It is trite law that the duty of the first appellate court is to re-evaluate the evidence adduced in the lower court and arrive at its own conclusions on points of law and fact.
Both counsel for the appellant and counsel for the respondent Isodo & Co. Advocates filed written submissions that I have carefully considered.
The respondent sued the appellant in the tort of conversion of property.
His case was that during Obote 1 regime, he acquired the suit land. In 1979, during the Liberation war, he ran to exile leaving his wife Nura and one child on the suit land. He returned to Soroti in 2011 and found the appellant on the land located in Kichinjaji.
The respondent who testified as PW1 was informed that the appellant who lived as husband and wife with Nura and after her death, took over the suit land.
It transpired in cross examination that a third party had acquired an interest in the land when the appellant sold part of it in 1996 apparently with knowledge of the respondent who received proceeds of sale from one Zainab Dawa. This said Dawa was simply an emissary sent by the appellant to deliver the proceeds of sale.
The cross examination of Okukuma Stephen PW2 also confirmed that other third parties acquired legal interests in the land including late Imaro who got plot 18 .
The respondent’s case further was that he was given a lease offer for the suit land which is the same as plot 14-16 Olabora road by the District Land Board on 20.10.2011.
An analysis of the respondent’s case is that he bases his claim to the suit land on possession and ownership before 1979 .
The respondent further pleads disability to regain possession on account of going to exile in Congo in 1979 until 2011 when he returned and found that the defendant had not only lived on the suit property with Nura, respondent’s late wife but he had also taken over the property.
The appellant’s case on the other hand is that he acquired a legal interest in the land in 1990 when he was given a lease offer by the department of Lands Soroti over the suit land for an initial period of two years. He got an extension from Soroti district Land Board in 2007 for five years.
The key issue on appeal is whether the respondent’s earlier interest in the suit land was extinguished by the later interest of the appellant
This requires me to first determine the nature of the respondent’s interest in 1979 in relation to the land law that obtained at the time.

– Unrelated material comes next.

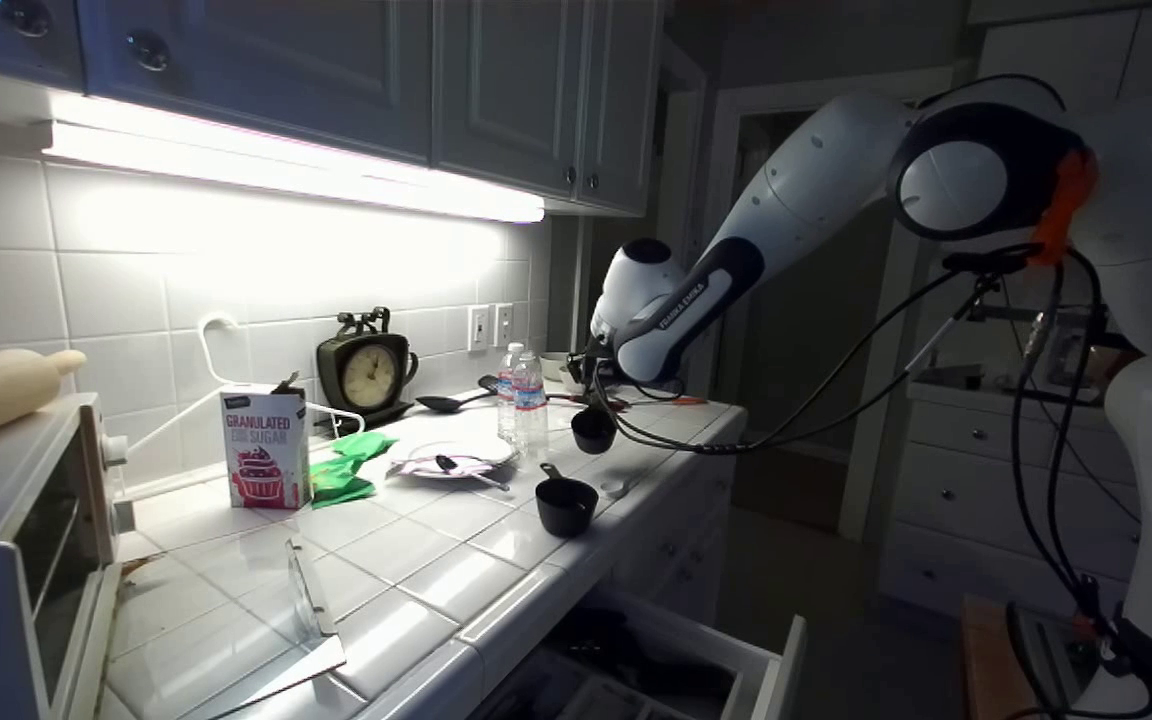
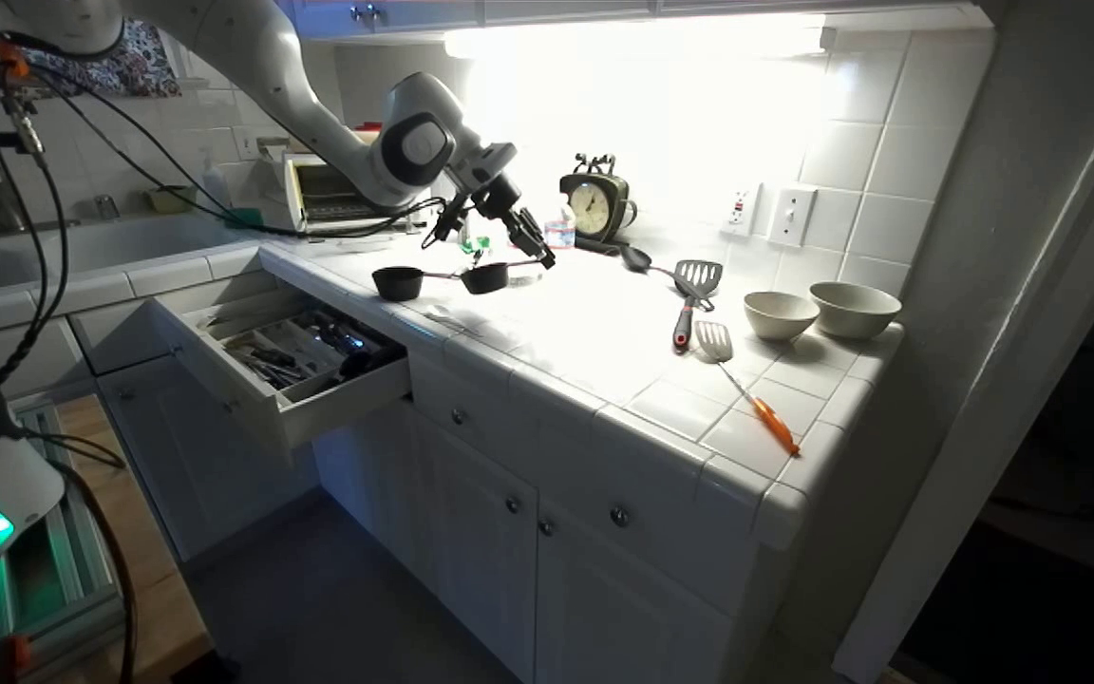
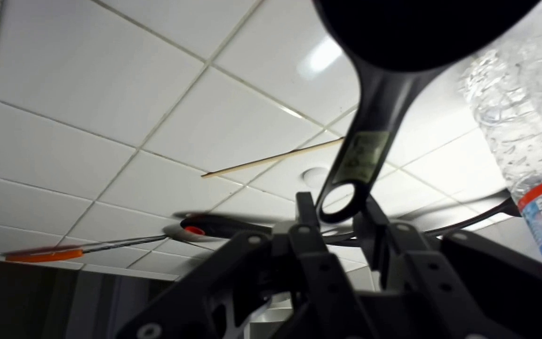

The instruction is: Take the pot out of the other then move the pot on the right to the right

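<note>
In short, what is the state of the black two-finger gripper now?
Black two-finger gripper: closed, holding the round black pot by its ring-ended handle.

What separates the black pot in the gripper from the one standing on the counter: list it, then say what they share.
The gripper has the held pot by its handle's end; the standing pot rests on the counter, its handle free.
The held pot looks smaller than the standing pot in both exterior views.
The standing pot is nearer the open drawer than the held pot.
Both are black with one handle each.
</note>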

The 1969 Public Lands Act granted authority to Urban authorities to acquire land in urban areas for development. This means when the department of lands Soroti offered a lease to the appellant in 1990, it was doing so because the land was deemed to be in an urban area and therefore under the control of the district authority .
The absence of the respondent at the time must have been a factor that influenced the department to offer the suit land to the appellant .
Of course, the respondent’s successors in title were entitled to compensation from the urban authority at the time. What is material is that the appellant secured a lease offer thereby acquiring an equitable interest in the land.
This means that the earlier appellant’s equitable interest was overtaken by the superior interest acquired by the appellant from the urban authority.
The time lag between the lease offer of 1990 and the respondent’s lease offer of 2011 is 21 years.
For the respondent to attempt to validate his long extinguished equitable interest in the land by a 2011 lease offer was futile as he lost his interest first by long absence and secondly by the adverse superior interest of the appellant .
The trial magistrate erred in basing his decision in favour of the respondent on the 2011 lease offer . The trial magistrate applied a wrong principle when he found that the latter lease offer conferred a better title to the land than previous lease offers.
I now turn to the grounds of appeal.
The trial magistrate erred when he adjudicated on a matter that is statute barred.
While I agree with counsel for the appellant that adverse ownership by the appellant commenced in 1989 with an allocation letter from district authorities, and time began to run, the pleadings were silent on when the appellant entered possession . It was therefore impossible for the magistrate to make a pronouncement on limitation without going into the evidence.
The trial magistrate erred in law and fact when he evaluated the respondent’s case in isolation of the appellant’s case.
I find no merit in this ground because the trial magistrate evaluated the evidence as a whole but arrived at a wrong conclusion.
The trial magistrate misdirected himself in fact and in law when he relied on an invalid allocation letter and an invalid lease offer granted to the respondent by Soroti Land Board .
There is merit in this ground because in equity, the lease offer of 2011 to the respondent could not confer a better title than the 1990 offer to the appellant that was extended in 2007. The 1990 offer conferred a title superior to the existing interest of the respondent because at the time occupants of land in urban areas held land at the will of the urban authority which had powers to lease land to developers as long as the dispossessed person was compensated.
Secondly, the appellant’s lease offer was first in time and therefore first in equity. This ground succeeds.
The learned trial magistrate erred in law and in fact when he failed to properly evaluate the evidence on record and apply the appropriate law as a result of which he came to a wrong conclusion.
I have found that while the trial magistrate evaluated the evidence, he arrived at a wrong conclusion .
As grounds 3 and 4 succeed, I allow the appeal , and make the following orders:
The judgment and orders of the trial magistrate are set aside.
The appellant is declared to have legally acquired an interest in the suit land.
The appellant is entitled to perfect his title to the land by processing a certificate of title.
A permanent injunction shall issue restraining the respondent from laying claim to the land and from interfering in the appellant’s quiet possession.
As the appeal succeeded on two grounds, the appellant will have one half of the taxed costs of the appeal and the lower court .
DATED AT SOROTI THIS 4TH DAY OF NOVEMBER 2015.